Ephesians 5:22-23. This principle of subordination (Ephesians 5:21) involves in the case of wives subordination to their own husbands. The husband is to the wife as Christ is to the Church—head and saviour of the body. As the Church obeys, so should the wife; but the husband's love, in turn, must be as the self-devotion of Christ, who to hallow the Church, gave Himself for her, purified her with washing of water and pronunciation of formula, and Himself presented her to Himself (as Bridegroom), glorious and free from all disfigurement or wrinkle to be His holy and unblemished (Bride). Husbands then should love their wives as their own bodies; in loving their wives they are loving a part of themselves, and a man does not hate his own flesh but nourishes it and keeps it warm. That is what Christ does to the Church; we are limbs of His Body (one with His bones and flesh). That is what I (Paul) take to be the meaning of Genesis 2:24. The truth of revelation in the passage is an important one, and for my own part I interpret it with reference to Christ and to the Church; but in any case, whatever your several views of it, each of you is to love his own wife as himself, and the wife to fear her husband.

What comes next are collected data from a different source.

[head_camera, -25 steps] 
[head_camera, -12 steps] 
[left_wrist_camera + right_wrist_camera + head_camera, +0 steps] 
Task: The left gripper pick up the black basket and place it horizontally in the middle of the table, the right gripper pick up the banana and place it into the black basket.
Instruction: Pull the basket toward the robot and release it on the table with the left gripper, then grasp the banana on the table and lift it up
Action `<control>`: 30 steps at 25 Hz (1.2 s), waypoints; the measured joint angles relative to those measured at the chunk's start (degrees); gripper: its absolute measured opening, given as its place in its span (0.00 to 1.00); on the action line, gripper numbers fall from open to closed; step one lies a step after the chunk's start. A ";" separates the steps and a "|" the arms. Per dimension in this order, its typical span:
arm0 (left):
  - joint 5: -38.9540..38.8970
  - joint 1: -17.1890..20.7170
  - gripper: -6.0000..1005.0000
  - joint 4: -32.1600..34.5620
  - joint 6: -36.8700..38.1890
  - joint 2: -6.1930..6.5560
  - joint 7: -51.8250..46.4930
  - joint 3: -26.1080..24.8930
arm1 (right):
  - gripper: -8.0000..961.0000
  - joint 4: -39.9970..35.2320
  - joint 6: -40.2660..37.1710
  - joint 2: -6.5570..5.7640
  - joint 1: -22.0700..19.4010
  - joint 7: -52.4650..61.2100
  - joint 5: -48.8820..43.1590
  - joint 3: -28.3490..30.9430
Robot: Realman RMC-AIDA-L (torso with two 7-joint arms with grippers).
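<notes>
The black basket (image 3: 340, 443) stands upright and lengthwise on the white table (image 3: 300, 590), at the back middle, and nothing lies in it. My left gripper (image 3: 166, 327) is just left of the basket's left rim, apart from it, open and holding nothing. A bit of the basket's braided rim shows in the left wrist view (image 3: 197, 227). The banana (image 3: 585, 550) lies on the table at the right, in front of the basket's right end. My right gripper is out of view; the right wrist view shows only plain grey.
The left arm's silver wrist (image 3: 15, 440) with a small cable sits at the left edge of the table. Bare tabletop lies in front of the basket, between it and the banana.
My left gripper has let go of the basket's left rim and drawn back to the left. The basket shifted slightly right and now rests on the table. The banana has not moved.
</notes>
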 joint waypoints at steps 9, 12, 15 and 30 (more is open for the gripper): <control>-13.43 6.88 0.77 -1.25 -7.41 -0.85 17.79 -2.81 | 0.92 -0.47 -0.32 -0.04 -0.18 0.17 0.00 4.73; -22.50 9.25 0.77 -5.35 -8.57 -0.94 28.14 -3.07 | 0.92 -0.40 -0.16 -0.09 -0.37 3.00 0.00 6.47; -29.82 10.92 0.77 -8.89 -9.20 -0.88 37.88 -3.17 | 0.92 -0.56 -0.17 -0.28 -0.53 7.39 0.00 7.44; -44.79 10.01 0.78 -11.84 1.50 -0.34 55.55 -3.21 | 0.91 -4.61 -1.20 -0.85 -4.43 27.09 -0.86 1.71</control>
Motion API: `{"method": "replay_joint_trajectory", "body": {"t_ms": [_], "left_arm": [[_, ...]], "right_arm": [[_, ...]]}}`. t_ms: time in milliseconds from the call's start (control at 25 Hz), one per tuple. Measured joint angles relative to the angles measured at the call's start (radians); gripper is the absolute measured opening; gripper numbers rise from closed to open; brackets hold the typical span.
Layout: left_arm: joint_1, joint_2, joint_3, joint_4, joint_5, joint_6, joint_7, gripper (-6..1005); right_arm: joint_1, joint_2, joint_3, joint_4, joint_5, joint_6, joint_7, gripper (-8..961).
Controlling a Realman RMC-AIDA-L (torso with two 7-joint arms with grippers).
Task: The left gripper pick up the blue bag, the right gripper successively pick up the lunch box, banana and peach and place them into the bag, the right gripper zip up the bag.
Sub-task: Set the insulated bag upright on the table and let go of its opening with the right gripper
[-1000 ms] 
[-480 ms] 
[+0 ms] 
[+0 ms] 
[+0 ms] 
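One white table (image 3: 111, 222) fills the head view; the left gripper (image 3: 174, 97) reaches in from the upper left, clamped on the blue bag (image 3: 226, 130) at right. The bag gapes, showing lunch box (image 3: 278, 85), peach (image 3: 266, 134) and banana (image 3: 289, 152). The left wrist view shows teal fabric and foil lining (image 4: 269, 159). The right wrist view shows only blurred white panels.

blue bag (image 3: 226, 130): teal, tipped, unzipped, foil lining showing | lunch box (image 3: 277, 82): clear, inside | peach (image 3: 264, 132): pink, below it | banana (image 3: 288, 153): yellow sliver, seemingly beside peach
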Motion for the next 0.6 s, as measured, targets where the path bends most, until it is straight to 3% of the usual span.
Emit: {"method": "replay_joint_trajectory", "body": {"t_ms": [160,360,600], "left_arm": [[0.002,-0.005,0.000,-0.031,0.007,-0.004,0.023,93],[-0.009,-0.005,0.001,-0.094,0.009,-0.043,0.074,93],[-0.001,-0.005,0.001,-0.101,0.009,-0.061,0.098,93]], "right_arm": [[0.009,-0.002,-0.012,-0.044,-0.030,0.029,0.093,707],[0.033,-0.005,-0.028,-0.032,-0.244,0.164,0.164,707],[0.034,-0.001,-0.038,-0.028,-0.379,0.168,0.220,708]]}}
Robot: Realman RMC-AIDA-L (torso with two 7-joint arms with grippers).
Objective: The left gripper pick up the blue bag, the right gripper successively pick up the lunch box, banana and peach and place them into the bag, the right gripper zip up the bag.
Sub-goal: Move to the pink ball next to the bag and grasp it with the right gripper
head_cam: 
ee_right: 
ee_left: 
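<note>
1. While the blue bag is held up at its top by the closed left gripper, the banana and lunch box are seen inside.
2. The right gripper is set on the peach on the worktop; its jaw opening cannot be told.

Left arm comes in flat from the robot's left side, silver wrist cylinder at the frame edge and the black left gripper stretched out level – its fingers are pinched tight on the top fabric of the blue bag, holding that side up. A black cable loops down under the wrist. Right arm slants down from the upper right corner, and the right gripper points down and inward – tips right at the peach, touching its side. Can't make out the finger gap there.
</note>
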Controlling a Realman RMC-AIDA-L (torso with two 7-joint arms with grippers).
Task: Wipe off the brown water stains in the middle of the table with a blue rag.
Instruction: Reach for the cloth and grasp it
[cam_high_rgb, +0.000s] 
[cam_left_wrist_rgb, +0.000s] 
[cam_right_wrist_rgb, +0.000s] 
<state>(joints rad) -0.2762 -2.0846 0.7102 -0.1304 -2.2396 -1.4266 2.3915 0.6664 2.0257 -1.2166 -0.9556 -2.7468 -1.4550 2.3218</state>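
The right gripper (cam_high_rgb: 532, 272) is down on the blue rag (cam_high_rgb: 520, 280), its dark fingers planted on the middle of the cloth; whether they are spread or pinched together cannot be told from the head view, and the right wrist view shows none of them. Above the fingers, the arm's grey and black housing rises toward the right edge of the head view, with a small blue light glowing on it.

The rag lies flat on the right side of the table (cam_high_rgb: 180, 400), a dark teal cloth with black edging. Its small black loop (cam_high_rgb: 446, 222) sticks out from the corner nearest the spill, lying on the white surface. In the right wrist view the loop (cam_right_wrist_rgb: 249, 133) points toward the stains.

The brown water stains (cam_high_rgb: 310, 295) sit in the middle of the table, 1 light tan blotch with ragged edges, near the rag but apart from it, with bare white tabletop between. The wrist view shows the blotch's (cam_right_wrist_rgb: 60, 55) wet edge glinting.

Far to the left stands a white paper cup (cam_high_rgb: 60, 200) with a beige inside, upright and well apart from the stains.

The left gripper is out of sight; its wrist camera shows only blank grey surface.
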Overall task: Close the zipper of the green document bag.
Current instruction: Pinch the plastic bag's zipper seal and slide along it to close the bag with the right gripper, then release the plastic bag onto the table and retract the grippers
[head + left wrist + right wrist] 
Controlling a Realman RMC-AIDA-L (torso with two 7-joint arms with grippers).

Ephesians 5:26. Marriage in the Greek world was preceded by a "nuptial bath," and the ritual doubtless included also the repetition of a solemn "formula." The writer here intends his readers to think of the analogous ceremonial of Christian Baptism. Throughout this passage there is perhaps an implicit reference to the "sacred marriage" of certain of the Greek "Mysteries," in which the deity was wedded on behalf of the community of worshippers by a maiden priestess, or in which the nuptials of god and goddess were ceremonially represented by a human priestess and priest. A Hebrew antecedent of the main idea is to be found in the conception of Israel as the betrothed of Yahweh (Hosea 2:19).
Ephesians 5:30. There is good MS authority for the addition of the words, "of his flesh and of his bones," though the sense is easier without them.
Ephesians 5:32. this mystery: the hidden truth of which these words are a spiritual revelation.
Ephesians 5:22 to Ephesians 6:9. Subordination in the Fear of Christ.—The principle is illustrated by the relation (a) of wives to husbands, (b) of children to parents, (c) of slaves to masters. The writer does not attack existing social institutions—slavery, the patria potestas, the dependent position of women. He accepts the relationships as they exist in the world he knows, and seeks to interpret them in the light of the gospel (p. 649). If he enforces upon wives, children, and slaves, the duty of subordination, he insists also upon the corresponding obligations of conjugal love and protection, parental nurture and admonition, kind treatment and forbearance towards slaves. All these relationships are now relationships "in the Lord." That of husband and wife in particular is grounded in Christ's relation to His Church.